Task statement: From the entries below, copy each line in which the word "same" occurs.

Information:
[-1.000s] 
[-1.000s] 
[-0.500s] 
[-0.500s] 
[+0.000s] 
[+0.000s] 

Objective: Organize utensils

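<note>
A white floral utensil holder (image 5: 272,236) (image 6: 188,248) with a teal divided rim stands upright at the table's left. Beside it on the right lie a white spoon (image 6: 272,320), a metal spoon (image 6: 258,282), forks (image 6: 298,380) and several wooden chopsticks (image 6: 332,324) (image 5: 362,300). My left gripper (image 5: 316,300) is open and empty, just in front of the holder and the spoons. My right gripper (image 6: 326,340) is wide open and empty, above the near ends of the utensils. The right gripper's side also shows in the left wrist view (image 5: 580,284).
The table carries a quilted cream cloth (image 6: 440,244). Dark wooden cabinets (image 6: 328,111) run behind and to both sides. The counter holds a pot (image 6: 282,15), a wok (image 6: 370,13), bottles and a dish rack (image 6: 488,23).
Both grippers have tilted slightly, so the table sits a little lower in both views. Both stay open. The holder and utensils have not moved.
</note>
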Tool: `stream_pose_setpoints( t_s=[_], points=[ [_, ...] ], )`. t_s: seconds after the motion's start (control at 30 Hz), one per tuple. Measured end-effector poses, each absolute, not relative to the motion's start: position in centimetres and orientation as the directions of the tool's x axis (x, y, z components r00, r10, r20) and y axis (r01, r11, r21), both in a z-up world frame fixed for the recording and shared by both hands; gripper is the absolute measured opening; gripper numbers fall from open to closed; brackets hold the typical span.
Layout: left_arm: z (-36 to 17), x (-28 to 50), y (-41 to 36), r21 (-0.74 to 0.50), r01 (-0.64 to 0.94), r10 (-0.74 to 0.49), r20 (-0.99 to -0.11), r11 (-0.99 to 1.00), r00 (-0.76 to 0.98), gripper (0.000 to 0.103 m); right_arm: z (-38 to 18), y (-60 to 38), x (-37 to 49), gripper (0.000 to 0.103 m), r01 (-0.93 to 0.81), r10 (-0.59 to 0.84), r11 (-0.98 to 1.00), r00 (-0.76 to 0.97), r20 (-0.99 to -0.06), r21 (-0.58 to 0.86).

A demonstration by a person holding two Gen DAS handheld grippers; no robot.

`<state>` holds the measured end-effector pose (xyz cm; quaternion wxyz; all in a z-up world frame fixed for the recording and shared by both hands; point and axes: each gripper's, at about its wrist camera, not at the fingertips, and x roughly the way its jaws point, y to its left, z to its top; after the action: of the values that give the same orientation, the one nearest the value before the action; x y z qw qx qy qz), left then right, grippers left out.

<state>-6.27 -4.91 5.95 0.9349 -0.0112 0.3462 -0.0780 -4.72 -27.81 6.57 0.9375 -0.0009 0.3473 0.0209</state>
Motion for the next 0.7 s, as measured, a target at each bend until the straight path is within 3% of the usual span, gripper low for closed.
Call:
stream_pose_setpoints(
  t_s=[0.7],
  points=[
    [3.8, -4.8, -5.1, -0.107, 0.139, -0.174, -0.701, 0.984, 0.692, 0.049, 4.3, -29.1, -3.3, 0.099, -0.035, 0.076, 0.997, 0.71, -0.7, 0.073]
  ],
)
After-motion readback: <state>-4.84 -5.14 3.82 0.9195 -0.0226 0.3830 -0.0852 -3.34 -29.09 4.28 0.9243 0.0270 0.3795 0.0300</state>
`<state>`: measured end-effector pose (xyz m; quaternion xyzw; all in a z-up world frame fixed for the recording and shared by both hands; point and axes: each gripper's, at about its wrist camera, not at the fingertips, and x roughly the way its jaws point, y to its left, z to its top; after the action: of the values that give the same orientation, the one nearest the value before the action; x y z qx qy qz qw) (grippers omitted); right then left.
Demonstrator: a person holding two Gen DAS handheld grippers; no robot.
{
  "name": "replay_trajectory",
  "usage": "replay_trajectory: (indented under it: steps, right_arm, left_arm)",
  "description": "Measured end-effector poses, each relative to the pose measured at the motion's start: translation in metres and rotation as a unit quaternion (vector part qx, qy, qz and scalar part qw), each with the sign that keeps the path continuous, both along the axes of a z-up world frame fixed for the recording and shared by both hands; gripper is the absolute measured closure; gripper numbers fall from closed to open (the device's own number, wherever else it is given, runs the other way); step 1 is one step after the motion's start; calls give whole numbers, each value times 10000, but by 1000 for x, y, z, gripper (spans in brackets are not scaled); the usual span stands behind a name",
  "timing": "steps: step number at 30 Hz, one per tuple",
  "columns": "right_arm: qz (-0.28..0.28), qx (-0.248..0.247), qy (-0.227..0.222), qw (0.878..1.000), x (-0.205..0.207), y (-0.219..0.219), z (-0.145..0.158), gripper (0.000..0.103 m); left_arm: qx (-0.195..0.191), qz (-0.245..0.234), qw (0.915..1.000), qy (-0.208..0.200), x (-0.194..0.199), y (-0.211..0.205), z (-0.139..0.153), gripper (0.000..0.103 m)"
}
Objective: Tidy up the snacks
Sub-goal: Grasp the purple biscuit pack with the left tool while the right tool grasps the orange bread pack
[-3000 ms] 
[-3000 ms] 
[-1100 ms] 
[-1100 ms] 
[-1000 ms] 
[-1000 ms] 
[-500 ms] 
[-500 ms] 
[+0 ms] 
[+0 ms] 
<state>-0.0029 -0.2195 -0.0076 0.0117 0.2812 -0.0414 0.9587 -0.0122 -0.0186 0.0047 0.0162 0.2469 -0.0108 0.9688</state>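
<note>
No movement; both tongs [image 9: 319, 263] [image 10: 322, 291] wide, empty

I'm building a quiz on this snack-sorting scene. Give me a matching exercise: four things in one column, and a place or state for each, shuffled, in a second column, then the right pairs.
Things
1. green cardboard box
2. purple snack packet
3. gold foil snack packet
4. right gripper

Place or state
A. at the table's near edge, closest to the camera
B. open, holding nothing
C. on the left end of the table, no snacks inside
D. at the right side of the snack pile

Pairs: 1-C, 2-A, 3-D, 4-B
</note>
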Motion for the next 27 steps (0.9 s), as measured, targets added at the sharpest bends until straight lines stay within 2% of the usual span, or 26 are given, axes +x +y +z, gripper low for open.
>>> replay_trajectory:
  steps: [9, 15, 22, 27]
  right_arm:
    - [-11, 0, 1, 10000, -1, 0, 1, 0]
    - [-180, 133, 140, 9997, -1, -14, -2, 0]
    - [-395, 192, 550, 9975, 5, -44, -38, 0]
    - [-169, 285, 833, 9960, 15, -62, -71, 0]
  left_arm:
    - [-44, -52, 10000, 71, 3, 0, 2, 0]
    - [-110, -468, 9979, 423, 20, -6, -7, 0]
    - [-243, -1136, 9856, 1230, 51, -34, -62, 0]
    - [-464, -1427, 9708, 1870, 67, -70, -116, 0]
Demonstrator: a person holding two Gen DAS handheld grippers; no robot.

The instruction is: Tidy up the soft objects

Task response:
`<state>` holds the measured end-effector pose (xyz cm; quaternion wxyz; all in a z-up world frame fixed for the recording and shared by both hands; point and axes: each gripper's, at about its wrist camera, not at the fingertips, and x roughly the way its jaws point, y to its left, z to its top; after the action: of the values that give the same orientation, the one nearest the value before the action; x y z qw qx qy qz), left then right, grippers left out.
`<state>`: measured end-effector pose (xyz m; quaternion xyzw; all in a z-up world frame fixed for the recording and shared by both hands; point and axes: each gripper's, at about its wrist camera, not at the fingertips, and x roughly the way its jaws point, y to its left, z to its top; after the action: of the values that give the same orientation, the one nearest the value before the action; x y z qx qy qz qw) (grippers omitted); right then left.

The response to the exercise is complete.